Speed controls both the attack and release of the processing. Speed is frequency-dependent, being faster with higher frequencies in general. Fast speed is good for processing percussive elements and onsets, and slow speed for general tonal control. A speed range at around 2–5 generally works well for vocals and most instruments.

The attack and release speeds change with the speed values according to the graph below:

Speed graph

The fast speed range (0–2) results in a very fast attack and a fast release, which is good for controlling the onset in hi-hat and other cymbals, brass, and guitar instrument transients. This range can also be used to the same effect as parallel compression on vocals when blended in using the mix control.

In the moderate speed range (2–5), the attack and release times are similar in length. This range is generally useful for processing vocals and most instruments.

In the speed range 5–8, the attack starts to slow down rapidly, letting the onset through. This has multiple applications where you want to preserve the onset while simultaneously reducing unwanted resonances. This is useful for example in a slap bass guitar, some keyboard and percussive instruments, or for cutting an overly resonant ride bell from the overhead channels.

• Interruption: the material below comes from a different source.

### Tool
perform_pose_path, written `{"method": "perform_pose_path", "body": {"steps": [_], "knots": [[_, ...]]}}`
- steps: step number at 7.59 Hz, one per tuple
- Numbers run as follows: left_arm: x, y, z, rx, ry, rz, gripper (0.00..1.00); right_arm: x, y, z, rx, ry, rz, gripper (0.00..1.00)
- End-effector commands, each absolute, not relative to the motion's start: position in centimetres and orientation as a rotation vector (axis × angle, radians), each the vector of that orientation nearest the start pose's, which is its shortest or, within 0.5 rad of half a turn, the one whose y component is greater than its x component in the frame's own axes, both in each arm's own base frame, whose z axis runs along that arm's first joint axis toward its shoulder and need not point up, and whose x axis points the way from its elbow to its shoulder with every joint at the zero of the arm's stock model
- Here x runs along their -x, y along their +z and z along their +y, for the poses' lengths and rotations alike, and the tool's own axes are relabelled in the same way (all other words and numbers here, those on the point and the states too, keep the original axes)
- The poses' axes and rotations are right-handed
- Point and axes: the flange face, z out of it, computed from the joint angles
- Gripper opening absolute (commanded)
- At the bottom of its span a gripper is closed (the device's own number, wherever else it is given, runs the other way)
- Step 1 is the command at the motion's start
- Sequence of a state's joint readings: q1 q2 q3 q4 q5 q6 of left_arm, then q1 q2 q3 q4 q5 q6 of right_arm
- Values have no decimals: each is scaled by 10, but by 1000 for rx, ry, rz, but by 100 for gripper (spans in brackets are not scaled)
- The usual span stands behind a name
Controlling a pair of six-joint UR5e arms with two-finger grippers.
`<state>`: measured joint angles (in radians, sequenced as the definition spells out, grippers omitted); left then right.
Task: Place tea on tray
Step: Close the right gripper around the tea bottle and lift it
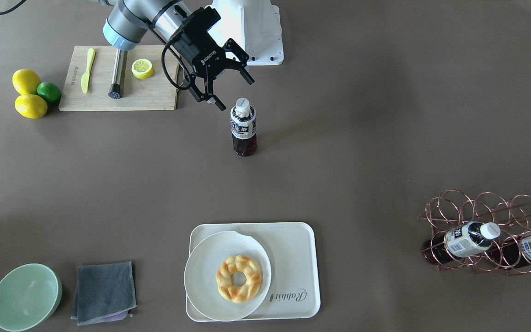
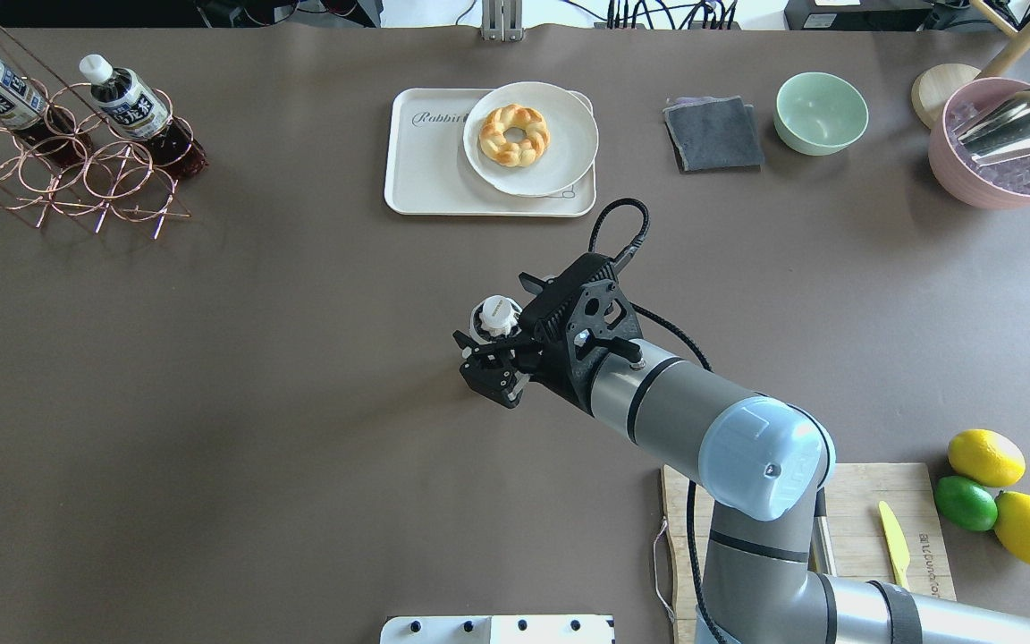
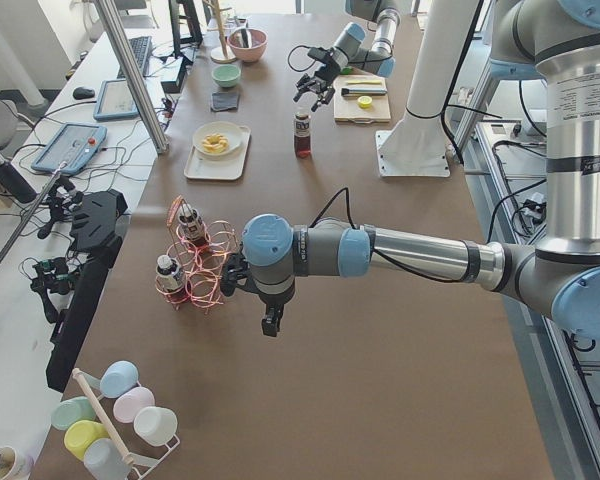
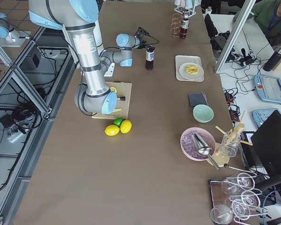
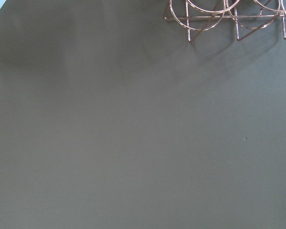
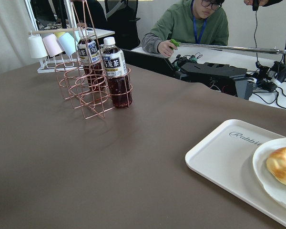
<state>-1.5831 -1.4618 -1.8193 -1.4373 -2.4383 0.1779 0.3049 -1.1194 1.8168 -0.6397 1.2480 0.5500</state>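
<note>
Mid-table, toward the robot's edge, the tea (image 1: 243,129), a slim clear plastic bottle, stands upright. My right gripper (image 1: 234,93) is spread wide close by its white cap. By the operators' edge, a round plate (image 1: 201,276) half-covers the smooth cream tray (image 1: 293,258). Whether the left gripper (image 3: 271,322) is spread or closed, I cannot tell.

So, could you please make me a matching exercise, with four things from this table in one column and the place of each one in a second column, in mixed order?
Things:
1. tea
2. round plate
3. lemon half
4. grey cloth

Places:
A. on the wooden cutting board
B. beside the green bowl
C. upright on the bare table
D. on the tray

Pairs: 1-C, 2-D, 3-A, 4-B.
</note>
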Motion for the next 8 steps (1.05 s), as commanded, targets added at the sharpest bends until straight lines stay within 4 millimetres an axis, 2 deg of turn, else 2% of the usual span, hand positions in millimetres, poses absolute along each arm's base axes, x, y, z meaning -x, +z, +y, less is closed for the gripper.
{"method": "perform_pose_path", "body": {"steps": [1,8], "knots": [[63,595,-442,-87,157,863,99,502,192,-332,-1186,-290,-1109,94],[63,593,-442,-90,160,865,99,503,197,-333,-1180,-291,-1100,83]]}}
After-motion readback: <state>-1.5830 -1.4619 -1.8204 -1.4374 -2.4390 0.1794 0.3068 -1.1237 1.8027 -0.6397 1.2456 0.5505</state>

The slow speed range (8–10) results in slow attack and release speeds. It works for overall harshness removal and general tonal control, making it an especially useful setting for processing groups and master channels.

3.2 Sidechain

The plug-in accepts an external sidechain key input. With the sidechain enabled, the resonances are detected according to the key signal, and the resulting reduction is applied to the input signal.

The sidechain function can be used, for example, for controlling hi-hat bleed in a snare channel, carving out space vocals in an instrument bus, using the kick drum to duck synths or backing tracks, or controlling the reverb by sidechaining it with the vocal input.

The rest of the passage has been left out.